» Problem to solve
Would you write out the whole listing below exactly as given?
BEGIN
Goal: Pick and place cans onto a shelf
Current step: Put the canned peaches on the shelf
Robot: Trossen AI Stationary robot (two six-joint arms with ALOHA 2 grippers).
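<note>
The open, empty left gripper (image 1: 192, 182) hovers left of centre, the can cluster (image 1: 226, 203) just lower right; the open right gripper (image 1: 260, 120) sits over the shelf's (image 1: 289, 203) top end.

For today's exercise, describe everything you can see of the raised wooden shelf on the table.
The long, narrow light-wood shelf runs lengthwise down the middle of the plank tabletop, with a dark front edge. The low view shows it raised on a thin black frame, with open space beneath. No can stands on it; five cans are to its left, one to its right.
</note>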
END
» Output of the exercise
Goal: Pick and place cans onto a shelf
Current step: Put the canned peaches on the shelf
Robot: Trossen AI Stationary robot (two six-joint arms with ALOHA 2 grippers).
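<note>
The open, empty left gripper (image 1: 192, 182) hovers left of centre, the can cluster (image 1: 226, 203) just lower right; the open right gripper (image 1: 260, 120) sits over the shelf's (image 1: 289, 203) top end.

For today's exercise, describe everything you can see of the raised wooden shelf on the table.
The long, narrow light-wood shelf runs lengthwise down the middle of the plank tabletop, with a dark front edge. The low view shows it raised on a thin black frame, with open space beneath. No can stands on it; five cans are to its left, one to its right.
</note>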

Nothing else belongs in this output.